Wolff took office during the Chi Epsilon’s 44th National Conclave, March 10-12, at Northeastern University in Boston. More than 200 students representing more than 100 university chapters attended the event. Wolff will serve a two-year term under the theme, “Vision 2022 – the Next 100 Years.”

“For 96 years, Chi Epsilon has recognized the top students in civil engineering and related fields, and promoted service and professionalism by its members,” Wolff explained. “Members are elected primarily as students, but are members for life. Our students at this year’s conclave defined a new vision of ‘fostering excellence, connectivity, and engagement among those in the civil engineering community to improve our world.’ I am honored and humbled to be chosen to lead this endeavor,” he added. 

Wolff became a member of Chi Epsilon at the University of Missouri-Rolla (now Missouri S&T) in 1969, and served as faculty advisor at Michigan State from 1987 to 1998. He was elevated to Chapter Honor Member at MSU in 1991. 

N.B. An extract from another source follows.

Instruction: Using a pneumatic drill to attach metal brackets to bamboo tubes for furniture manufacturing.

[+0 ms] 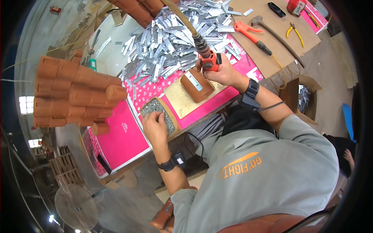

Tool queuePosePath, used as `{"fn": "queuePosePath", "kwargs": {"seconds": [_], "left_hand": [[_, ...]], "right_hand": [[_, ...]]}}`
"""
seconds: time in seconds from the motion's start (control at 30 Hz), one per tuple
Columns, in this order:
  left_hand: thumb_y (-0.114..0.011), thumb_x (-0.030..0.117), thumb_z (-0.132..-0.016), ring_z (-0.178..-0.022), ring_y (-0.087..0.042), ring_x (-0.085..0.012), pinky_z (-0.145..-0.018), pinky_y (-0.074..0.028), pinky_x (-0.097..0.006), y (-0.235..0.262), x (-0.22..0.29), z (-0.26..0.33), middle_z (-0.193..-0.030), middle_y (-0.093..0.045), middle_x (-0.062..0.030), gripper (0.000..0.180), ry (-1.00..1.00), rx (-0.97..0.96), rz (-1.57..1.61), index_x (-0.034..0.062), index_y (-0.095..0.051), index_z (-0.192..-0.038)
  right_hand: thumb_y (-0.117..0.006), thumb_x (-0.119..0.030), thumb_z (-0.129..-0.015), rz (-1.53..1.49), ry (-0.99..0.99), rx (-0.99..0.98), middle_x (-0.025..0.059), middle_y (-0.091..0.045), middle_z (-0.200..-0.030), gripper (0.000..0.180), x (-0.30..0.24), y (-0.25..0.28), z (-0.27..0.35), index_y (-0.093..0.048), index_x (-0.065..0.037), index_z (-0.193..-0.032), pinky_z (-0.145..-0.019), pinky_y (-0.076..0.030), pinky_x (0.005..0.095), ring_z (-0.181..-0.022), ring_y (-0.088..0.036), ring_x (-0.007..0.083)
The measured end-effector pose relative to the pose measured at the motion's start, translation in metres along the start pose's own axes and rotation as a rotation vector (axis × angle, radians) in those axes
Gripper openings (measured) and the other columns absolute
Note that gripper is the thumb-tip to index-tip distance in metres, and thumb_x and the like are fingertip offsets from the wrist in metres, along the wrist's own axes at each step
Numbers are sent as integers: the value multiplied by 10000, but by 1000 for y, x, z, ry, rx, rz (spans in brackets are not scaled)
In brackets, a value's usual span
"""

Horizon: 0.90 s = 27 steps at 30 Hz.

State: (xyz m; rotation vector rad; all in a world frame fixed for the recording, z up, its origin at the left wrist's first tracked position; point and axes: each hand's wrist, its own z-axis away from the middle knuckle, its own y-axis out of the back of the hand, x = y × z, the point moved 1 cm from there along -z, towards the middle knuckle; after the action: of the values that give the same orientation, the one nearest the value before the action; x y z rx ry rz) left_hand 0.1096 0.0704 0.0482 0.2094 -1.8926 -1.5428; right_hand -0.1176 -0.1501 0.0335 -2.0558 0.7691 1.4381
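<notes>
on the pink-covered counter (124,136), a brown rounded block (204,93) lies on a pale board (175,96), one metal strip (192,80) along its top. right hand (227,73): fingers wrapped round an orange power tool (210,61), close to the block. left hand (154,126): fingers bent and close together in a box (171,113) of small metal bits, apparently screws; whether they pinch any cannot be told. risks noted: with the left hand off it, the block could shift under a push from the tool; the strip, if loose, could slide on the curved top. the box sits near the counter's edge, so a wrist knock could spill it.
</notes>
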Motion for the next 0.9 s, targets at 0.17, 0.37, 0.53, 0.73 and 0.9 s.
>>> {"fn": "queuePosePath", "kwargs": {"seconds": [0.17, 0.37, 0.53, 0.73, 0.9], "left_hand": [[-717, 113, -842, -959, -607, -345, -893, -463, -434, -2, -6, 5, -943, -666, -148, 116, -49, 183, 87, 34, -741, -924], [-687, 123, -909, -735, -683, -256, -672, -529, -360, -11, -15, 10, -895, -727, -159, 162, 74, 292, 247, -4, -744, -991], [-665, 92, -940, -757, -694, -212, -673, -551, -318, -9, -14, 16, -901, -733, -149, 150, 154, 335, 460, -39, -688, -1009], [-639, 44, -958, -832, -709, -197, -715, -583, -292, -13, 13, 19, -958, -720, -155, 144, 194, 119, 1123, -38, -607, -1072], [-602, 48, -985, -901, -707, -204, -801, -591, -310, -31, 65, 23, -1012, -714, -152, 133, 104, -110, 1319, -33, -606, -1090]], "right_hand": [[-620, -16, -769, -1, -22, 14, 46, -644, -957, 303, 2, 1, 1, -600, -20, -1071, -844, -487, 303, -908, -602, 127], [-614, -26, -762, 28, -14, 8, 45, -646, -946, 290, 3, 0, 1, -616, -10, -1052, -861, -487, 306, -901, -601, 130], [-615, -20, -760, 25, -23, 2, 46, -649, -946, 305, 8, 3, -1, -609, -12, -1065, -853, -492, 305, -894, -602, 126], [-614, 5, -741, 65, 18, 20, 53, -663, -949, 354, -24, -3, -14, -592, -17, -1094, -775, -511, 291, -838, -616, 119], [-608, 11, -729, -90, 12, 26, 60, -680, -921, 337, -86, -20, -25, -619, -11, -1065, -655, -522, 267, -771, -620, 99]]}}
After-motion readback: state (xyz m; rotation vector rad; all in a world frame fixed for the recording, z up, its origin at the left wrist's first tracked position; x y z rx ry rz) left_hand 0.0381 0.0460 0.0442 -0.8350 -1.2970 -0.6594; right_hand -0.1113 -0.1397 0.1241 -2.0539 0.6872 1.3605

He has served the national organization in several leadership roles including Great Lakes District Councillor since 2010, national marshal from 2010-12, and vice president from 2012-16, prior to becoming president of the national honor society. 

At MSU, Wolff spent 17 years as associate dean for undergraduate studies in the College of Engineering and currently serves as interim chair of the Department of Civil and Environmental Engineering. 

Chi Epsilon was founded in 1922 at the University of Illinois to foster the development of character and technical ability among civil engineers. Its four pillars are scholarship, character, practicality, and sociability. Nationwide, Chi Epsilon has 131 active chapters and 118,973 members. Its headquarters are in Arlington, Texas. 

The MSU chapter of Chi Epsilon was founded in 1951 and has elected more than 1,600 members.

Thomas F. Wolff spent 17 years as associate dean for undergraduate studies in the MSU College of Engineering and is currently serving as the interim chair of the Department of Civil and Environmental Engineering at Michigan State.